:: What to work on ::
From the first line to the last, give the data again exactly.

BEGIN Data block

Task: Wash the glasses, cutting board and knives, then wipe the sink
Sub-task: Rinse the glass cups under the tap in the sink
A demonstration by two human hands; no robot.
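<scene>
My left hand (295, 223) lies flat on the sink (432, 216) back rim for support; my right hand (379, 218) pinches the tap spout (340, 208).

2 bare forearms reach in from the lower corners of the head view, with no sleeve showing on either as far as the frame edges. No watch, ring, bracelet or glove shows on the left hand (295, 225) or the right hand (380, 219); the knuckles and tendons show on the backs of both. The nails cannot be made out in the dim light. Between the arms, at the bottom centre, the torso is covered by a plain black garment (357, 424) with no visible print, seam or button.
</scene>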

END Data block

:: Task solution ::
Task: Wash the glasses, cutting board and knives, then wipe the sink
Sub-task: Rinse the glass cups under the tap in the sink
A demonstration by two human hands; no robot.
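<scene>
My left hand (295, 223) lies flat on the sink (432, 216) back rim for support; my right hand (379, 218) pinches the tap spout (340, 208).

2 bare forearms reach in from the lower corners of the head view, with no sleeve showing on either as far as the frame edges. No watch, ring, bracelet or glove shows on the left hand (295, 225) or the right hand (380, 219); the knuckles and tendons show on the backs of both. The nails cannot be made out in the dim light. Between the arms, at the bottom centre, the torso is covered by a plain black garment (357, 424) with no visible print, seam or button.
</scene>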

There is no more to the answer.